Our equipments

The Metal Protein Interactions team has a “micro TOF-Q” mass spectrometer (Bruker) with hybrid geometry type Q-TOF (quadripole – Time Of Flight) equipped with an electrospray source (ESI).

The ESI Q-TOF mass spectrometer enables high-precision analyses to be carried out on proteins or protein complexes of high molecular weight as well as on peptides or small molecules. Differents protein characterizations are thus possible :

  • Determination of the exact mass of proteins and peptides
  • Control of the expression, modification, mutation and labelling of proteins and peptides
  • Analysis of gentle proteolysis of proteins
  • Study of protein complexes by native mass spectrometry.

Studies of interactions within non-covalent protein/partner complexes, identification of partners and stoichiometry (proteins/proteins – proteins/metals – proteins/cofactors – proteins/DNA) can be carried out by mass spectrometry from samples in liquid phase in a volatile biological buffer. The TOF analyser coupled to an electrospray source allows these measurements of non-covalent complexes owing to a wide range of mass values in m/z (mass on charge). (Leney AC, Heck AJ (2017) Native Mass Spectrometry: What is in the Name? J Am Soc Mass Spectrom. 28:5-13)

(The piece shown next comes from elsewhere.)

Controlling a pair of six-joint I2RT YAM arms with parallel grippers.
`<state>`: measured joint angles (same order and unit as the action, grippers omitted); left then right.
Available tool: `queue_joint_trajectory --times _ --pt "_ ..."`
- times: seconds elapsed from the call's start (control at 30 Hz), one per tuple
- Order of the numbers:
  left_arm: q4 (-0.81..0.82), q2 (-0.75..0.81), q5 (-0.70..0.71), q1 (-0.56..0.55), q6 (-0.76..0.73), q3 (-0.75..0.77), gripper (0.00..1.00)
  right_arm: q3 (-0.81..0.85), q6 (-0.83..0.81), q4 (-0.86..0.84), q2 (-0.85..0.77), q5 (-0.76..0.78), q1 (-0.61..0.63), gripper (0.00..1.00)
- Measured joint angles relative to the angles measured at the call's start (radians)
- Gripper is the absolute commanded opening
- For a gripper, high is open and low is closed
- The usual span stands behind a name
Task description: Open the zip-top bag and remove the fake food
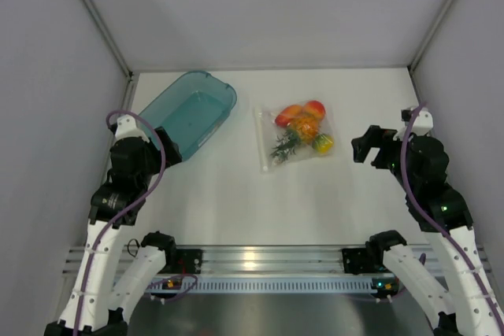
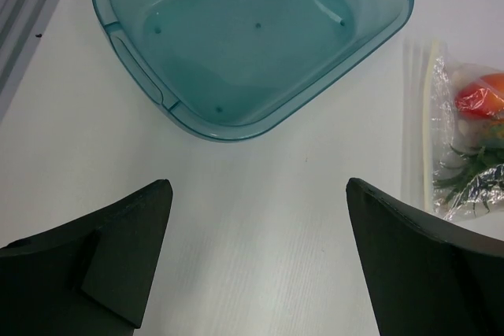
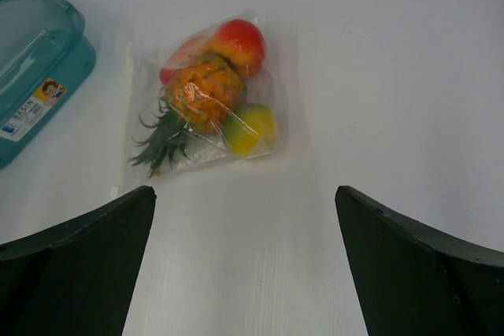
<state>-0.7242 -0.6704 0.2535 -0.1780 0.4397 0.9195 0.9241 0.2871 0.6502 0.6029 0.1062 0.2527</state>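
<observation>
Centre of the table (image 1: 236, 202), top view: zip-top bag (image 1: 268, 135) lies flat, fake food (image 1: 302, 127) inside it; teal tray (image 1: 191, 112) to its left, apart.
Arms, top view: left gripper (image 1: 172, 149) by the tray's near end; right gripper (image 1: 361, 145) near the bag's right side, not touching.
Left wrist: jaws spread wide, nothing held; tray ahead, bag at the frame's right edge.
Right wrist: jaws spread wide, nothing held; bag ahead, pineapple (image 3: 203, 96), lemon (image 3: 250, 127) and red fruit (image 3: 240, 43) inside.

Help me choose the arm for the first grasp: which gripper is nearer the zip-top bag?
Right. The right gripper hangs just off the right edge of the zip-top bag; the left gripper is farther off on its left, by the teal tray.
</observation>
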Motion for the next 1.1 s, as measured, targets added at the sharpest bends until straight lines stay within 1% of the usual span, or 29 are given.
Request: queue_joint_trajectory --times 0.13,0.27,0.37,0.43,0.53,0.6,0.67,0.77,0.93,1.1 --pt "0.000 0.000 -0.003 0.000 0.000 0.000 0.98 0.000 0.000 -0.011 0.004 -0.027 0.000 0.99" --pt "0.000 0.000 -0.003 0.000 0.000 0.000 0.98 0.000 0.001 -0.041 0.032 -0.090 0.000 0.99" --pt "0.000 0.000 -0.003 0.000 -0.001 0.000 0.98 0.000 0.001 -0.080 0.094 -0.129 0.005 0.99" --pt "0.000 -0.001 -0.003 0.000 -0.001 0.000 0.98 0.002 0.001 -0.103 0.157 -0.119 0.037 0.99" --pt "0.000 -0.005 -0.006 0.000 -0.001 0.000 0.98 0.035 -0.013 -0.114 0.274 -0.016 0.182 0.99" --pt "0.002 -0.010 -0.011 0.000 -0.001 -0.003 0.98 0.079 -0.031 -0.124 0.380 0.081 0.328 0.99" --pt "0.003 -0.018 -0.015 0.000 -0.001 -0.006 0.98 0.125 -0.045 -0.136 0.472 0.175 0.449 0.99" --pt "0.005 -0.034 -0.028 0.000 -0.002 -0.013 0.98 0.209 -0.063 -0.151 0.618 0.301 0.574 0.99" --pt "0.005 -0.046 -0.034 0.000 -0.002 -0.016 0.98 0.373 -0.077 -0.159 0.881 0.511 0.708 0.99" --pt "0.005 -0.046 -0.038 0.000 -0.002 -0.018 0.98 0.517 -0.076 -0.154 1.126 0.610 0.768 0.98"
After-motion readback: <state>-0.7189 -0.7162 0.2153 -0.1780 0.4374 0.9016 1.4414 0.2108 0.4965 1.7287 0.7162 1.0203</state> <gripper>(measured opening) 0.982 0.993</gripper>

Some examples of applications in mass spectrometry

Highlighting the presence of partners by non-covalent mass spectrometry

Non-covalent mass spectrometry allows the integrity of complexes maintained by non-covalent interactions to be preserved with the aim of identifying the partners within a complex and their stoichiometry. This type of measurement has made it possible to highlight the presence of a tNA (thermoNicotianamine) ligand within a nicotianamine synthase (NAS) derived from Methanothermobacter thermautotrophicus (Figure A). (Dreyfus & al. PNAS 2009).

The detection of protein/DNA complexes was obtained by native mass spectrometry as part of a study of DNA repair in deinococcus: interaction between the transcriptional repressor DdrO and DNA (Figure B). (de Groot & al. Nucleic Acids Res. 2019)

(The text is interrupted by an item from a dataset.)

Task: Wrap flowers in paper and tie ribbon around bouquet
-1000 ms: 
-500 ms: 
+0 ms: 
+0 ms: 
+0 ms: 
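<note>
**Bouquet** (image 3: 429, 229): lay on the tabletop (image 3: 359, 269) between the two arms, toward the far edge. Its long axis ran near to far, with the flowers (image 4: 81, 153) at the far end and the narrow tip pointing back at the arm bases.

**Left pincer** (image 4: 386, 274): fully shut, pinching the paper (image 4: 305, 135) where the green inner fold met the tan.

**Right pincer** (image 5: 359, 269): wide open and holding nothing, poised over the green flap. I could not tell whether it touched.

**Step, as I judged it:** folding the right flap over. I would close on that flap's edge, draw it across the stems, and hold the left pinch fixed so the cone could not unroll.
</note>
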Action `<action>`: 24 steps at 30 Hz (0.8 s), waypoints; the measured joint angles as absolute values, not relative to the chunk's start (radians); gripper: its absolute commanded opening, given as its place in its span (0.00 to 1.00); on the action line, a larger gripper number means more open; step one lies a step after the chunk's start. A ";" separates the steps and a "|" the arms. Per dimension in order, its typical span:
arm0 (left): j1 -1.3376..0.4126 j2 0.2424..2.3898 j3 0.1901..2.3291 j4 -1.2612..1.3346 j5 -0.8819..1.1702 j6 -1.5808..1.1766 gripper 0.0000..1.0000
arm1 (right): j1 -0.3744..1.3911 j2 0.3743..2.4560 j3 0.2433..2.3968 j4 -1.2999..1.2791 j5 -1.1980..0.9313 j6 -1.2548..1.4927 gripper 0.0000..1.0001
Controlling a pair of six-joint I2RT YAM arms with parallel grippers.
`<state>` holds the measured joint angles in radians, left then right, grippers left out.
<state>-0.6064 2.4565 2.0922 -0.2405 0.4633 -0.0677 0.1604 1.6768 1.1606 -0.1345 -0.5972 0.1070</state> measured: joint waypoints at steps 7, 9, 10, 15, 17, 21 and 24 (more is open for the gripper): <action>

Figure A : ESI mass spectrum in non-denaturing conditions showing the presence of proteinNAS /tNA ligand complex.
Figure B : Mass spectra in non-denaturing conditions showing the presence of DdrO–DNA complexes. (A) DdrO only presence of dimers and tetramers. (B) DdrO in the presence of 2DdrO/ADN and 4DdrO/2ADN complexes.

In the same way, similar experiments have made it possible to verify the complexation by copper of a small protein. The mass spectra of this protein are performed in the absence and in the presence of copper reconstituting the expected complex from the apo form of the protein and to verify its metallic partners (Figure C).

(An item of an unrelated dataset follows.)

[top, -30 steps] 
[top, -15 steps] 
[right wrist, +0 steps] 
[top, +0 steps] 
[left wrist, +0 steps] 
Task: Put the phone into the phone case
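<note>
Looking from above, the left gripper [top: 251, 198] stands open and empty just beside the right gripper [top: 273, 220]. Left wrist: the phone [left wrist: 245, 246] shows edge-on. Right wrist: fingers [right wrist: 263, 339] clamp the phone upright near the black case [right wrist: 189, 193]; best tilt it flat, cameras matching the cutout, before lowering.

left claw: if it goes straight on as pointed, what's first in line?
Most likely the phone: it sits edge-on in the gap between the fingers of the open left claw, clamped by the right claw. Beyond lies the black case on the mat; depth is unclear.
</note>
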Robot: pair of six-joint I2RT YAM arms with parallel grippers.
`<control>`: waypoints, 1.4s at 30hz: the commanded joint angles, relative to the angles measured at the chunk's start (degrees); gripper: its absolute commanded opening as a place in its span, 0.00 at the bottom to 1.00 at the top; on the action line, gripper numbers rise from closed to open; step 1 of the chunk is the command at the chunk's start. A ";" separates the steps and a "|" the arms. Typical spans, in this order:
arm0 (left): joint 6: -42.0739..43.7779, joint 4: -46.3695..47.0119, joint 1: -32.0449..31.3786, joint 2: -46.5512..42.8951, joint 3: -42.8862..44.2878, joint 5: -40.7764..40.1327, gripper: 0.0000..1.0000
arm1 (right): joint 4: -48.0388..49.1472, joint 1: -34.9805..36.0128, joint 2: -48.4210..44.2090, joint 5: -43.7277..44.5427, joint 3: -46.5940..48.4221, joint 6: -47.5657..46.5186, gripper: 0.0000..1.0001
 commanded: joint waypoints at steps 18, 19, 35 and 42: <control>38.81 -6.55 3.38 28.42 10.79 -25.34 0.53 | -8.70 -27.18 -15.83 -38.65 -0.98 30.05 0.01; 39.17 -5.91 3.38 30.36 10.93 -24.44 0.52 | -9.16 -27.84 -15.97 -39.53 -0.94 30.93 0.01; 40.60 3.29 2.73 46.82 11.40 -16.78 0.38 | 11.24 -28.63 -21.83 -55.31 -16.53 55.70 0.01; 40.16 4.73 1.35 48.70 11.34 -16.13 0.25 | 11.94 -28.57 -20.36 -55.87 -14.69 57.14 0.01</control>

Figure C : ESI mass spectra in non-denaturing conditions of native complex with copper in red and the apo protein in black.

Analysis of metal sites in proteins by FTIR spectroscopy in Attenuated Total Reflection (ATR) mode coupled with microdyalisis

The development of a dialysis approach coupled with the acquisition of FTIR spectra in the Attenuated Total Reflection mode allows us to identify the structural changes associated with the binding of a metal in a protein and the nature of the chemical groups involved in the coordination of the metal ion (Gourion-Arsiquaud et al. 2005, Vidaud et al. 2007).

Illustration of the ATR device with connections for the dialysis system, and FTIR difference spectrum corresponding to iron binding ti transferrin with IR bands assigned to the iron ligands. ©Catherine Berthomieu/ BIAM

ATR FTIR spectroscopy can also be used on small proteins or peptides in the form of dehydrated films, to compare apo and metal-bound forms. By determining in particular the presence of monodentate or bidentate carboxylate ligands, and the involvement of phosphoryl groups in the chelation of metals, this approach is very complementary to X-ray absorption spectroscopy approaches (XAS – EXAFS) to characterize metal sites in proteins (Sauge-Merle et al. 2017).

By spectro-electrochemistry in the mind and far IR domains

We have optimized set-ups for coupling electrochemistry and FTIR spectroscopy in the mid and far- IR domains. The mid IR domain provides information on the properties of functional groups of ligands, while the far IR domain allows us to identify the properties of metal-ligand interactions. First results were obtained on cytochrome c and then on Cu,Zn superoxide dismutase  (Marboutin et al. 2011). With the model protein azurin, we have shown that it is possible to detect intermolecular hydrogen bonds involving water molecules around 200 cm-1 and the consequences of these bonds on the strength of metal-ligand interactions (Vita et al. 2013). We are currently studying the properties of cytochromes and iron-sulfur centers of ferredoxins (Motomura et al. 2019, Zuccarello et al. 2020).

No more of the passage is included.